The state has a total forest area of 20,230 square km, largely distributed in the Valley (8,128 sq.km) and the Jammu region (12,066 sq. km). The twin district of Leh and Kargil in Ladakh are mostly devoid of forest vegetation with only 36 sq. km forest area together.

Forest minister Choudhary Lal Singh claimed that the government retrieved from encroachers around 135,000 kanals (16,875 acres) of forestland in 2016-17 for restoration.

“I have asked divisional forest officers to gear up their men and machinery for demarcation of retrieved forests land to avoid further encroachment,” he said.

Officials claim that a slew of measures have been initiated to regenerate the degraded forests.

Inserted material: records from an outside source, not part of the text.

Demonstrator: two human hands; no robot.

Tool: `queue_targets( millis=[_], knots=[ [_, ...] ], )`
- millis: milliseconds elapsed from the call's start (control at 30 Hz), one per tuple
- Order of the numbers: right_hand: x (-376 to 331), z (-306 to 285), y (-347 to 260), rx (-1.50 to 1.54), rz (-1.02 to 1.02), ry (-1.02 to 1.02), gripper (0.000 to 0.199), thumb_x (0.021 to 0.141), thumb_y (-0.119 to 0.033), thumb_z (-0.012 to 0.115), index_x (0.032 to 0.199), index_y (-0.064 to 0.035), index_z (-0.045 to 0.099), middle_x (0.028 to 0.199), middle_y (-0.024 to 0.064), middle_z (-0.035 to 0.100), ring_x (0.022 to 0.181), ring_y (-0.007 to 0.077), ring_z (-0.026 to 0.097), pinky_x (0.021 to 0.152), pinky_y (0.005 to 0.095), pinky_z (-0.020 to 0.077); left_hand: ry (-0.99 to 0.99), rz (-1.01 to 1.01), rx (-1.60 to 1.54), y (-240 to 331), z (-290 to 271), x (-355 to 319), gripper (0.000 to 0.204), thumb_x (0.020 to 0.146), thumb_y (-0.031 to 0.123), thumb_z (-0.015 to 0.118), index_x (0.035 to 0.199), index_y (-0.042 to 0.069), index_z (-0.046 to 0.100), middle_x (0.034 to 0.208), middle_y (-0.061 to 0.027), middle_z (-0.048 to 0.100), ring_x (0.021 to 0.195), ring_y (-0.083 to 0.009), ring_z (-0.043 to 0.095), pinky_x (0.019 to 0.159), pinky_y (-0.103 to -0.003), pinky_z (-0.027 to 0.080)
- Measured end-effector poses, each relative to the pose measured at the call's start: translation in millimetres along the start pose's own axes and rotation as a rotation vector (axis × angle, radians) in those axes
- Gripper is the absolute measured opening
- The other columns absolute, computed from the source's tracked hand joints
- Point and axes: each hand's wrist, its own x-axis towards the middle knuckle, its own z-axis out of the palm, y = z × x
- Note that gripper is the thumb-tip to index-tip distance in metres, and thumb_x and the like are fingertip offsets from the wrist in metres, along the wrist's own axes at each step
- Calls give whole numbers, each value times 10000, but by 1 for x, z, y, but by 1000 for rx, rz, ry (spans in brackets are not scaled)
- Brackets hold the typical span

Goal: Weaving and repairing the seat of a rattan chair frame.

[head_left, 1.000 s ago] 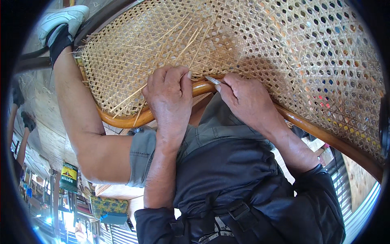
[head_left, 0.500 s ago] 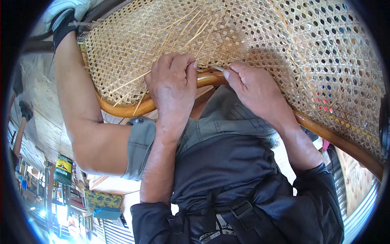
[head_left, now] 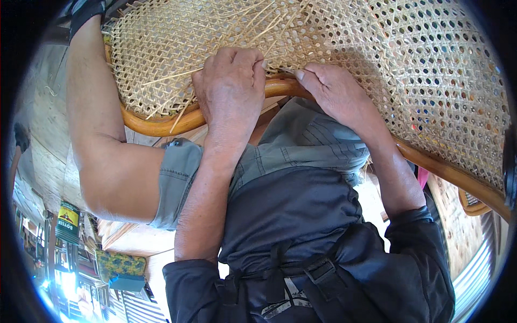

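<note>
A curved chair-like frame with a honey-coloured wooden rim (head_left: pixel 161 127) and woven cane webbing (head_left: pixel 156 48) lies across my lap. My left hand (head_left: pixel 230 89) is closed over the webbing at the near rim, thumb and fingers together; what its fingertips hold is hidden. Just right of it, my right hand (head_left: pixel 339 96) pinches a thin pointed tool (head_left: pixel 288 70), its tip directed left at the cane beside the rim. Loose cane strands (head_left: pixel 173 77) stick out left of my left hand, and more loose strands (head_left: pixel 272 24) lie beyond it.
My bent leg (head_left: pixel 99 107) runs along the left of the frame. A green and yellow can (head_left: pixel 68 222) and a patterned cushion (head_left: pixel 121 267) are at lower left. Plywood (head_left: pixel 455 220) and part of another cane piece (head_left: pixel 474 202) show at right.
The whole view has shifted, so frame and hands sit higher in the picture. Both hands stay at the same stretch of rim; less of the pointed tool shows now.
</note>
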Motion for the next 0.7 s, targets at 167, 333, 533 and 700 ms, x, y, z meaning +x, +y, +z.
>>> queue_targets(
  millis=[167,333,533,700],
  knots=[
    [5,-3,2,0,-2,-44,368,916,-267,431,797,43,589,754,265,582,744,415,583,706,474,466,7,10,3,0,1,2,90,765,183,653,849,155,641,866,-18,593,852,-225,568,729,-392,393],
    [4,-1,7,-17,-52,-33,370,919,-264,411,787,39,578,752,260,576,736,417,578,698,476,462,-6,9,10,1,0,2,94,764,180,656,853,156,643,870,-14,593,851,-223,567,729,-388,396],
    [2,0,6,-13,-116,-6,364,924,-255,400,762,33,551,742,248,563,714,412,567,678,475,459,19,37,5,1,-2,3,83,786,176,648,846,119,644,830,-33,604,811,-239,580,694,-383,408],
    [0,-1,5,-88,-109,-14,346,928,-267,429,782,20,556,732,237,569,704,402,575,662,470,463,-35,0,-20,1,-1,3,93,768,175,653,856,149,639,875,-17,587,856,-220,563,732,-381,391]
  ],
)
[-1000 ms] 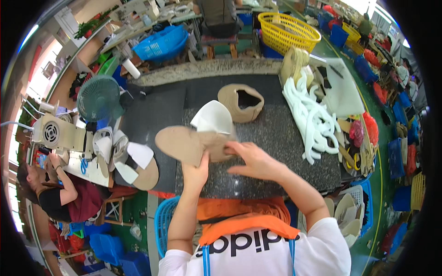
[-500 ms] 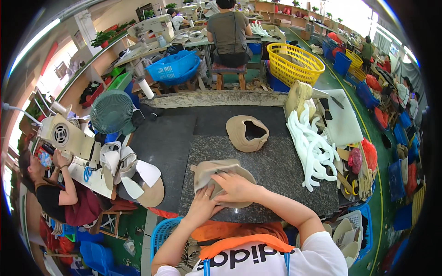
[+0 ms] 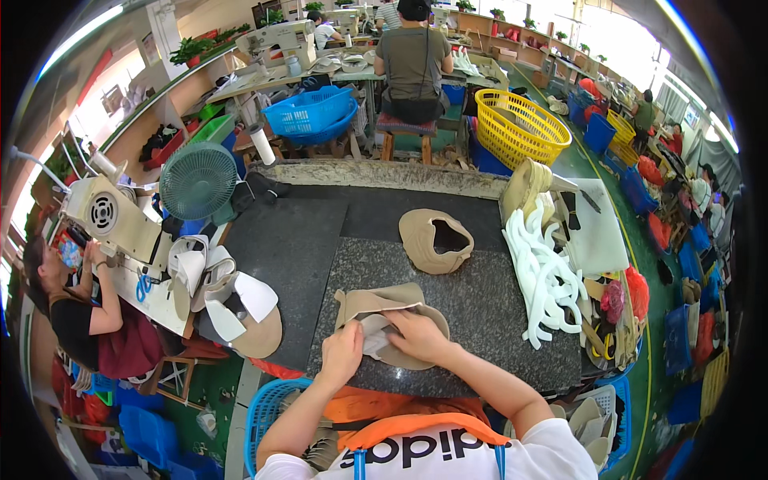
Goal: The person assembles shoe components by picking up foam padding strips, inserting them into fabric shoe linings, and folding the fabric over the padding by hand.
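Note:
A beige cap (image 3: 392,298) lies on the dark stone slab in front of me, its opening turned toward me and its pale lining showing. My left hand (image 3: 342,352) grips the near left edge of the cap, fingers curled around it. On the right side, my right hand (image 3: 418,336) is closed on the cap's edge, its fingers reaching into the opening. A second beige cap (image 3: 436,240) rests farther back on the slab, untouched, with its dark opening facing right.
White foam strips (image 3: 544,272) are heaped to the right, beside a roll of beige tape (image 3: 528,188). Several unfinished caps (image 3: 260,328) lie at the left edge. A green fan (image 3: 198,182) stands back left. A co-worker (image 3: 96,312) sits at a sewing machine (image 3: 112,220) on the left.
My hands have moved apart; before, they overlapped on the near cap. Its opening is now spread, exposing more lining. The whole view has shifted slightly.

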### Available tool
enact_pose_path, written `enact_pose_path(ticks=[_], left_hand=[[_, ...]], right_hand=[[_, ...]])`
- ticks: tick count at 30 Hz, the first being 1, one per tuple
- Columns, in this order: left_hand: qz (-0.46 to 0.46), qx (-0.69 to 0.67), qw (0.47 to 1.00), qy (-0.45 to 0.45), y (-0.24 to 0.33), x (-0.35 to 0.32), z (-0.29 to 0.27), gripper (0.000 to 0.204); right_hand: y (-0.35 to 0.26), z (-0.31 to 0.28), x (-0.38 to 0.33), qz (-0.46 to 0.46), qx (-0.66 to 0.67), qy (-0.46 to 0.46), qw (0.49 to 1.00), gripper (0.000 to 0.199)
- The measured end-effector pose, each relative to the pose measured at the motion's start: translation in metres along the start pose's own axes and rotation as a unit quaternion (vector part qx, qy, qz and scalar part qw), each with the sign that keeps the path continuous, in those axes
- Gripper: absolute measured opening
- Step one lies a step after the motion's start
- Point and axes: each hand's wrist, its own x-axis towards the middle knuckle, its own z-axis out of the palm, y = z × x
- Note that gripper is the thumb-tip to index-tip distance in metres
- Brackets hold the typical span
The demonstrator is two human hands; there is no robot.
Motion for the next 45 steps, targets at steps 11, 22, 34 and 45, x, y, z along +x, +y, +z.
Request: enact_pose_path(ticks=[11, 22, 34, 45], left_hand=[[0.181, 0.070, 0.981, 0.009, -0.013, -0.006, 0.003, 0.033], [0.308, 0.095, 0.933, -0.163, -0.012, -0.023, -0.044, 0.041], [-0.097, -0.552, 0.821, -0.106, 0.007, 0.030, -0.044, 0.020], [0.157, -0.209, 0.935, -0.241, 0.042, 0.001, -0.077, 0.021]], right_hand=[[0.032, -0.008, -0.008, -0.054, 0.042, -0.056, 0.996, 0.024], [0.021, -0.042, -0.019, -0.316, -0.090, -0.165, 0.930, 0.033], [-0.001, -0.007, -0.014, 0.085, 0.109, -0.210, 0.968, 0.037], [-0.057, -0.037, -0.007, 0.215, 0.674, 0.095, 0.700, 0.032]])
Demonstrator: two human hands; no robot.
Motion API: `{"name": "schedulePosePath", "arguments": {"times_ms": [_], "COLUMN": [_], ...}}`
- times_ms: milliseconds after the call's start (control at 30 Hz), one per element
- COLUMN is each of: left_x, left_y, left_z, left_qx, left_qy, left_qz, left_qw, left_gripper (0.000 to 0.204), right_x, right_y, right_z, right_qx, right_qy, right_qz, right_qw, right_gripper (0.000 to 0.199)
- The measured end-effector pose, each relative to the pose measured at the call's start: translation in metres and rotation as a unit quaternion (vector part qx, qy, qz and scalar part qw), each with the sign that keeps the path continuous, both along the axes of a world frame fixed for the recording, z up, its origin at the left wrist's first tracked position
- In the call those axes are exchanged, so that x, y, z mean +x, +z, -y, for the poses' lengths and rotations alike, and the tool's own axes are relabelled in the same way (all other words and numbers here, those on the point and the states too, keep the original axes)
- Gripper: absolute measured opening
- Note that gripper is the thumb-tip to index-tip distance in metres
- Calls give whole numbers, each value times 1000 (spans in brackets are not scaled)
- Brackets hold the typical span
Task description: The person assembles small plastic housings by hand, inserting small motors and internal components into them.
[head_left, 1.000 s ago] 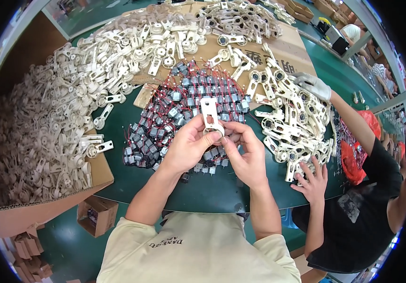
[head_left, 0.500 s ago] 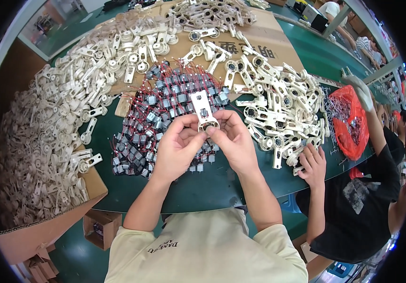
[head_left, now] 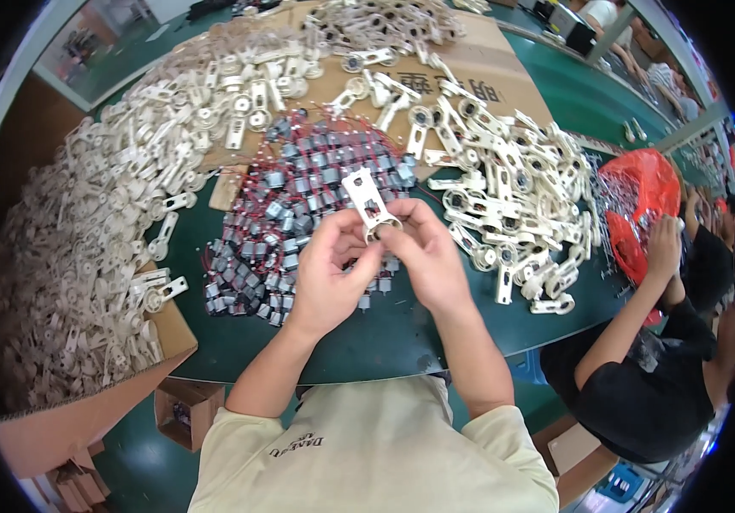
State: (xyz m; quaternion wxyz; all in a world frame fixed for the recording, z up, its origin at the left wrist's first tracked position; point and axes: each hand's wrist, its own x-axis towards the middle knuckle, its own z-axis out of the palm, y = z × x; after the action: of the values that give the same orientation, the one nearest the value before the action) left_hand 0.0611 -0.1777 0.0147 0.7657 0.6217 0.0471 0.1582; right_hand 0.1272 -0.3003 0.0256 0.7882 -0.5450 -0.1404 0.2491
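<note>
The left hand (head_left: 333, 274) and right hand (head_left: 423, 256) both pinch the lower ring end of a white plastic bracket (head_left: 366, 201); its long axis points up and away, above the motor pile (head_left: 299, 214) on the green surface (head_left: 385, 333).

Bright, even light falls from overhead, so the scene is well lit and colours read clearly. Shadows are soft and short: a faint one lies on the green counter (head_left: 402, 329) under the left hand (head_left: 333, 274) and right hand (head_left: 427, 261). The pale plastic parts (head_left: 521, 205) at upper right are close to washed out, and the red bag (head_left: 641, 192) shows a few glossy highlights. The middle is sharp; detail softens toward the rim. Strong fisheye distortion bends the counter edge into a curve and squeezes things near the border. A black ring with a thin reddish fringe frames the round picture.
</note>
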Motion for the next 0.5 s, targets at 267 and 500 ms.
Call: {"name": "schedulePosePath", "arguments": {"times_ms": [267, 500], "left_x": [-14, -65], "left_y": [41, -2], "left_z": [-60, -219], "left_qx": [41, 588], "left_qy": [77, 377], "left_qz": [13, -318], "left_qw": [996, 641], "left_gripper": [36, 34], "right_x": [51, 44], "right_y": [-17, -7], "right_z": [69, 64], "right_qx": [-112, -168], "right_qy": [-324, -299], "right_qz": [169, 252], "right_qw": [924, 905], "right_gripper": [26, 34]}}
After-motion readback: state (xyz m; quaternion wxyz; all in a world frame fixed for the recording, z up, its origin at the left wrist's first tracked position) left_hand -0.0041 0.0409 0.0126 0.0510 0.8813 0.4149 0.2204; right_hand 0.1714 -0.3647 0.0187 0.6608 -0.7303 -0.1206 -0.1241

These include planting over two crore saplings across the state — 250,000 of these along the highways.

Mr Singh, while speaking in the state Assembly recently, admitted that out of 20,230 sq km forest area, about 9,000 sq km area is degraded due to “unabated human intervention”.

He also said that 382,000 kanals (47,750 arces) of forest area was under encroachment as on April 1, 2016. “I need around Rs 10,000 crore for treating 9,00,000 hectares of degraded forest area of the state and at the rate of present funding, it will take more than 350 years to rehabilitate the degraded forest area,” he said.

As per the forest policy of the country, 33 per cent of the total area of every region in plains and 60 per cent in the Himalayan region must be under forest cover but the ground reality is that India does not have more than 22 per cent total forest area.

In Jammu and Kashmir, despite it falling in the Himalayan region, the total forest area is about 20 per cent of the total area. The Valley has been experiencing erratic snowfall and hotter summers for the last decade or so and environmentalists say that the main reason for it has been the large-scale deforestation.

Ecologists and other experts insist that restoring the state’s green cover needs the involvement of people and more importantly the spirit shown by Mr Bhat and his partners.

Mr Bhat is hopeful of a greener future. “Our younger generation is aware of the consequences (of deforestation). I have found young boys and girls more than willing to work with me and others in our humble effort to see our surroundings turn green again.